Thursday, April 30, 2020

The Empty Chair


I’ve been working through a meditation course on Emotions with Oren Jay Sofer.  If you’re a meditator and you haven’t found him yet, I highly recommend him.  The long of the short is that he believes in the ABCs of emotions as you meditate.  Awareness, Balance, Curiosity and Strength.  As I meditated this morning, I became intensely aware that I am dragging a three stranded rope of emotions along with me: grief, sadness and guilt.

I am grieving the loss of Griffin.  It impacts so many things.  Things that are lost: my sense of self as a father, my family’s structure and dynamics, the loss of seeing him launch into the world, the feeling of having lost 22 years of time and investment in him.  And I have to remind myself that feelings are like the weather: they’re neither right nor wrong, they just are.

I am sad that I walk by his room and an empty wheelchair sits at his desk.  I am sad that I don’t get to answer 23 question he’d ask that just have easily could have Googled.  I am sad for Gretchen, that she carries a Mother’s burden which is undoubtedly much heavier than mine.

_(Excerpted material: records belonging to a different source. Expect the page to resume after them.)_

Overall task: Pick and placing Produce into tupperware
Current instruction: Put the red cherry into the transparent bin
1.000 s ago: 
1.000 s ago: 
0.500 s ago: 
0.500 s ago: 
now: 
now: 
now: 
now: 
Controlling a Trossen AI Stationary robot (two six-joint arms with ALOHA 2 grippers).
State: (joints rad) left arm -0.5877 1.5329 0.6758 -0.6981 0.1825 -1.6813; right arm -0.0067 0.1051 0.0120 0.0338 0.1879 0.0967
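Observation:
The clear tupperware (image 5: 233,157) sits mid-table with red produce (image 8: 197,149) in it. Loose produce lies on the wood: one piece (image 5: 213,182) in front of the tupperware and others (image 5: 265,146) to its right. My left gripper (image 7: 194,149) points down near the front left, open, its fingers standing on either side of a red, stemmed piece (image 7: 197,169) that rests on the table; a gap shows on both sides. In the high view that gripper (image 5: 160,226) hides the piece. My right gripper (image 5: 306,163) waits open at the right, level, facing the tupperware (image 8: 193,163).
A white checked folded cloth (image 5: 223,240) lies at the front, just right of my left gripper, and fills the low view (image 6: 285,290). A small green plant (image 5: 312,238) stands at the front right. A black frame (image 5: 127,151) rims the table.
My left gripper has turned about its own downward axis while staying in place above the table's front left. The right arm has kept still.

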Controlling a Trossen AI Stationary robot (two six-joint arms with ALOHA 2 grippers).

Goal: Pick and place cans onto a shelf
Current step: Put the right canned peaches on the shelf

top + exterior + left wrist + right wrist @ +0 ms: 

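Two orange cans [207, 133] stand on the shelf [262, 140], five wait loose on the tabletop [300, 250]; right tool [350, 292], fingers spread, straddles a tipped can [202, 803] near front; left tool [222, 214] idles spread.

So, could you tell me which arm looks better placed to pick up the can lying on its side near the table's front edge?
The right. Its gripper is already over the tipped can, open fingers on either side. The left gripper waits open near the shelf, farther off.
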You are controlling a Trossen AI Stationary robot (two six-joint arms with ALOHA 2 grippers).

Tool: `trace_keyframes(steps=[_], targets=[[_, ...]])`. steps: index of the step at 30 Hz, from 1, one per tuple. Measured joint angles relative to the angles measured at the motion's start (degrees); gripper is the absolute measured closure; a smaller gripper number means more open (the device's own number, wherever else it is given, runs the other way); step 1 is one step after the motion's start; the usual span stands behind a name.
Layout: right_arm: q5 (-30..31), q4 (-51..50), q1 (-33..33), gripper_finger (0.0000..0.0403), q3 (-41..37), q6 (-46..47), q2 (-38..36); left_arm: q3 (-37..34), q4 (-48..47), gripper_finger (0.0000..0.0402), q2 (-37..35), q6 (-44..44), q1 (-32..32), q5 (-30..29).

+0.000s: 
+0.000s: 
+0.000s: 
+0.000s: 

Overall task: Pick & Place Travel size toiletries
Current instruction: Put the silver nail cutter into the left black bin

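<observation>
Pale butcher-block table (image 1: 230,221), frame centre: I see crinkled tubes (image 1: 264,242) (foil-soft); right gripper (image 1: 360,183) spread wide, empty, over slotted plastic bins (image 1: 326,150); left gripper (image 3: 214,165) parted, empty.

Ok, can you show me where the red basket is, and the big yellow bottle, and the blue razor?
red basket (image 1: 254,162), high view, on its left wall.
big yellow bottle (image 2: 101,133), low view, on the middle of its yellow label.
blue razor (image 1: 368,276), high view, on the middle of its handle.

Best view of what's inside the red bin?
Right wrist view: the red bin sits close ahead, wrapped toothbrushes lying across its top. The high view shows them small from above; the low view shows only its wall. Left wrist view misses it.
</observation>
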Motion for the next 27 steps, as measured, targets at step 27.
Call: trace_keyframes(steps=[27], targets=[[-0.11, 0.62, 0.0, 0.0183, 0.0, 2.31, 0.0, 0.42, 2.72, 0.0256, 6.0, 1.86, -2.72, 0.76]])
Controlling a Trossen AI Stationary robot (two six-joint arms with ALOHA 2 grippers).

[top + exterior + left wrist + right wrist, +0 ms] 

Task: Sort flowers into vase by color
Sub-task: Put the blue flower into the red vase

And guilt.  Here is the emotion that binds the rope together.  How could I have done better for him?  How could we have done better for him?  How did we not put the pieces together that his body was failing him over the past three years?  Multiple hospitalizations where he admitted with a BP of 60/35 and was septic from a bladder infection.  When your 19-year old has had 24 surgeries, hospitalizations somehow become a part of the noise of life.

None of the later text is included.